I wouldn't use a drill bit in a router. They aren't designed to spin that fast. Not sure they are made to the same material tolerances as a spiral bit. 
Larger holes can be made with a router using any number of jig/bit configurations.


----------



## AxlMyk (Jun 13, 2006)

Even if drill bits could be used in a router, you would be limited to 1/4" and 1/2" sizes.
Don't try it. You WILL be sorry.


----------



## istracpsboss (Sep 14, 2008)

I've used 8mm stub drills for making holes for bookcases using a jig that has holes matching the guide bush. It is a very controlled use of them though.

Cheers

Peter


----------



## harrysin (Jan 15, 2007)

I was going to question why you would use a stub drill Peter then I realised that in Croatia it's a case of necessity being the mother of invention!

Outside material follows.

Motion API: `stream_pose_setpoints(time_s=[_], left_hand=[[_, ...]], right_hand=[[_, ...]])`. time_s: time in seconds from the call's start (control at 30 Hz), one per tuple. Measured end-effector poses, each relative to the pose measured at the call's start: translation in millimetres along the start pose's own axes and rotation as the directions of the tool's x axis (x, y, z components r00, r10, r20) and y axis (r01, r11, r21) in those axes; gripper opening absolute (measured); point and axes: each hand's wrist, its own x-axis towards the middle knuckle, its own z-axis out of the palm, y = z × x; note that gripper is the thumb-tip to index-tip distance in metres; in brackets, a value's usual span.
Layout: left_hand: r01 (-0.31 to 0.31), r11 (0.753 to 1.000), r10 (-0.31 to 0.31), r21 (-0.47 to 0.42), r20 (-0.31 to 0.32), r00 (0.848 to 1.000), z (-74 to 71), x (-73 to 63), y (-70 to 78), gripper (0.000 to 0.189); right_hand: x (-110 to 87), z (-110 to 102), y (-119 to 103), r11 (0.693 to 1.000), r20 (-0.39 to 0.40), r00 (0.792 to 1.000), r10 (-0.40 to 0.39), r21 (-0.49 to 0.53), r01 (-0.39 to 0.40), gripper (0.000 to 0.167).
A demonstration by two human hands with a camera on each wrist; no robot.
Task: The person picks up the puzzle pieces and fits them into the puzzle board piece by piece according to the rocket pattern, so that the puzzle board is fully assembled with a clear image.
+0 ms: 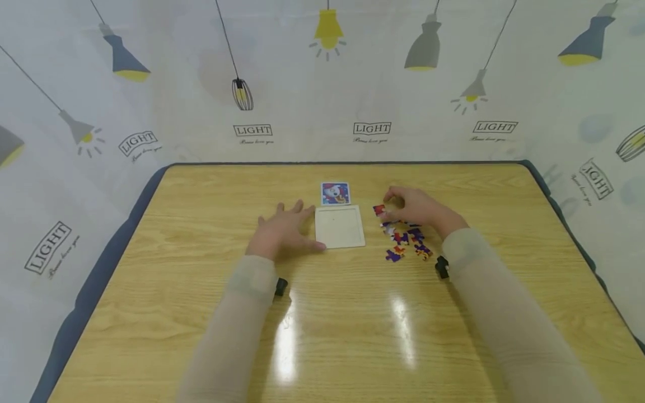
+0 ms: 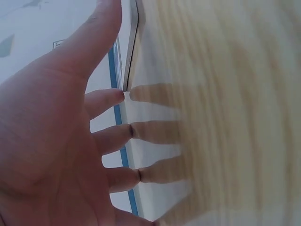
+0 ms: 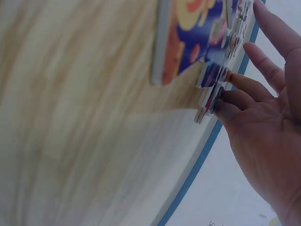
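My left hand [image 1: 283,230] rests on the table with fingers spread, its thumb and index fingertip touching the left side of a pale square puzzle tray [image 1: 340,226]. In the left wrist view its fingertips meet the tabletop and the tray edge [image 2: 131,52]. My right hand [image 1: 418,207] is bent over the far side of a loose pile of puzzle pieces [image 1: 401,238]. Its thumb and index finger are at a red puzzle piece [image 1: 379,210]; whether they pinch it is unclear. Larger pieces [image 3: 193,37] partly block the fingertips in the right wrist view.
A small picture card [image 1: 335,193] with a white cartoon figure lies just beyond the tray. The wooden table [image 1: 342,313] has a dark edge, with a lamp-patterned cloth [image 1: 302,73] behind it and at both sides. Dark wrist-worn devices [image 1: 442,267] show below the sleeves.
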Motion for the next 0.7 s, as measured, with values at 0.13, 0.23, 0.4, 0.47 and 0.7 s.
stream_pose_setpoints(time_s=[0.13,0.23,0.4,0.47,0.7], left_hand=[[0.016,1.000,-0.016,0.002,-0.022,1.000,0.0,-3.7,5.8,0.112],[0.028,1.000,-0.028,0.005,-0.028,0.999,1.2,-3.7,7.2,0.111],[0.036,0.999,-0.036,0.005,-0.033,0.999,4.6,-1.2,6.4,0.108],[0.039,0.999,-0.038,0.009,-0.034,0.999,5.8,-0.6,6.3,0.108],[0.049,0.999,-0.049,0.012,-0.023,0.999,5.2,-3.7,8.5,0.108]], right_hand=[[-0.3,-0.6,-1.2,1.000,-0.008,1.000,-0.016,-0.019,0.016,0.055],[-0.4,-0.1,-3.0,1.000,-0.009,1.000,-0.019,-0.024,0.019,0.053],[0.2,2.4,-5.2,1.000,-0.014,1.000,-0.006,-0.021,0.006,0.048],[0.6,4.0,-5.9,1.000,-0.017,1.000,-0.005,-0.025,0.005,0.047],[3.3,8.6,-10.1,0.999,-0.015,1.000,0.020,-0.038,-0.021,0.045]])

As has been stated, twist drills are not intended for use in a router, you can however use end mills and slot cutters but of course there is no substitute for a cutter made specifically for routing.


----------



## bobj3 (Jan 17, 2006)

dremel drill bits spin at 26,000+ rpms.

Amazon.com: dremel bit set US Home Improvement

=========


----------



## istracpsboss (Sep 14, 2008)

harrysin said:


> I was going to question why you would use a stub drill Peter then I realised that in Croatia it's a case of necessity being the mother of invention!
> 
> As has been stated, twist drills are not intended for use in a router, you can however use end mills and slot cutters but of course there is no substitute for a cutter made specifically for routing.


Not that, Harry! Rigidity ! Stub drills are intended for rigidity. I wouldn't have risked it with the normal length of a jobber drill, which could have whipped.

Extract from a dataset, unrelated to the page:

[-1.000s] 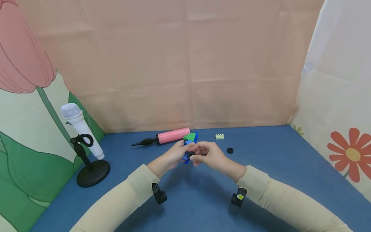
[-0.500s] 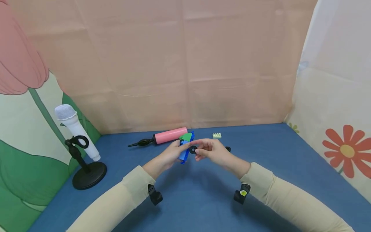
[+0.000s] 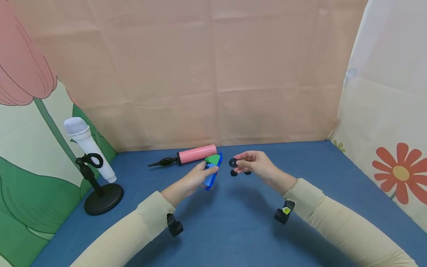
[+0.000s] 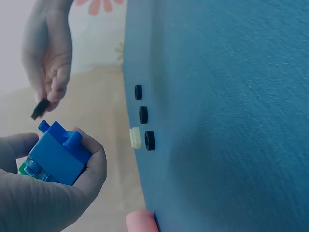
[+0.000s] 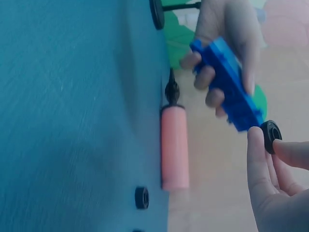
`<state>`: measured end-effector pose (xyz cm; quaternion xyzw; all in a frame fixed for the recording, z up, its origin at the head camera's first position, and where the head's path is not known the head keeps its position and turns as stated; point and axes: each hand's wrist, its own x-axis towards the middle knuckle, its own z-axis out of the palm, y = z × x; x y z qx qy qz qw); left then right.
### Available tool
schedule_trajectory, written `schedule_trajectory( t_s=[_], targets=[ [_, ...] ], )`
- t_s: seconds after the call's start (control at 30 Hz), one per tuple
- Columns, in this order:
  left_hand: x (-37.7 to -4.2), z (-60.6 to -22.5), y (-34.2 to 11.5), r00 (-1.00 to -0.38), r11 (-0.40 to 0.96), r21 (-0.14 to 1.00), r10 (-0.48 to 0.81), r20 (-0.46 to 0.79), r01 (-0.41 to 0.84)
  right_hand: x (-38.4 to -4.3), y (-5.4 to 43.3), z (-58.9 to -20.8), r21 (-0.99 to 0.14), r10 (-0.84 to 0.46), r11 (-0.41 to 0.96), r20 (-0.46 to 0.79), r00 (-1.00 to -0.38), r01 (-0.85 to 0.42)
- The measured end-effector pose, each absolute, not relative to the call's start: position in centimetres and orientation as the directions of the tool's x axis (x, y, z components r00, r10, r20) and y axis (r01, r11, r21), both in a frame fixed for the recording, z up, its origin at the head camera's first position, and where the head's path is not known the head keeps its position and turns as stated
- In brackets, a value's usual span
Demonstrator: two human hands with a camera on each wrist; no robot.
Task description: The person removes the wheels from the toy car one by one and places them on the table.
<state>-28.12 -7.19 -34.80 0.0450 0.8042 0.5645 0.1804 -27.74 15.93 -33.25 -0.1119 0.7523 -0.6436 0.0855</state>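
My left hand [image 3: 191, 181] grips a blue toy car body [image 3: 211, 176] made of building blocks with a green piece on top. Short pegs stick out of the blue block, as the left wrist view shows. My right hand [image 3: 258, 165] pinches a small black wheel [image 3: 233, 162] between thumb and fingers, a short way right of the car body and apart from it. In the left wrist view, three more black wheels [image 4: 143, 115] lie on the blue table beside a pale yellow brick [image 4: 135, 137]. The right hand hides that brick in the head view.
A pink balloon pump [image 3: 197, 154] with a black nozzle lies at the table's back edge, behind the left hand. At the left stands a white microphone [image 3: 88, 144] on a black stand [image 3: 104, 199]. Printed cloth walls border the blue table [image 3: 227, 233].
The right hand was at the car body with the wheel; it has drawn the wheel away to the right and up. The left hand keeps its grip with the car body shifted slightly left.
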Motion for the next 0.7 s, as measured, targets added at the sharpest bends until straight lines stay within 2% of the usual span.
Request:
schedule_trajectory(
  t_s=[0.43,0.7],
  targets=[
    [-26.3,-34.5,-8.2,-0.904,0.374,0.919,0.338,-0.260,-0.124,-30.2,20.1,-34.0,-0.988,-0.138,0.139,-0.091,-0.986,0.072],
    [-25.6,-34.7,-8.5,-0.897,0.348,0.930,0.364,-0.251,-0.119,-31.1,21.8,-34.3,-0.980,-0.104,0.167,-0.125,-0.987,0.107]
  ],
)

The idea was that the router, with its guide bush, together with the jig, enabled precision placing of the holes. The spiral of the drill, as drills are designed to, clears away the chips. It didn't seem revolutionary!

The router is being used, with accessories, including the Woodrat Plungebar, as a precision driller rather than as a router. Using the guide bush for location in the correspondingly large holes in the jig, gets around the problem of repeated drilling in drill sized holes enlarging them.

Cheers

Peter


----------



## bobj3 (Jan 17, 2006)

Hi Peter

I also used the Stub / Machinists size drill bits, but the last time I said something about using them I got tons of flack from almost every one...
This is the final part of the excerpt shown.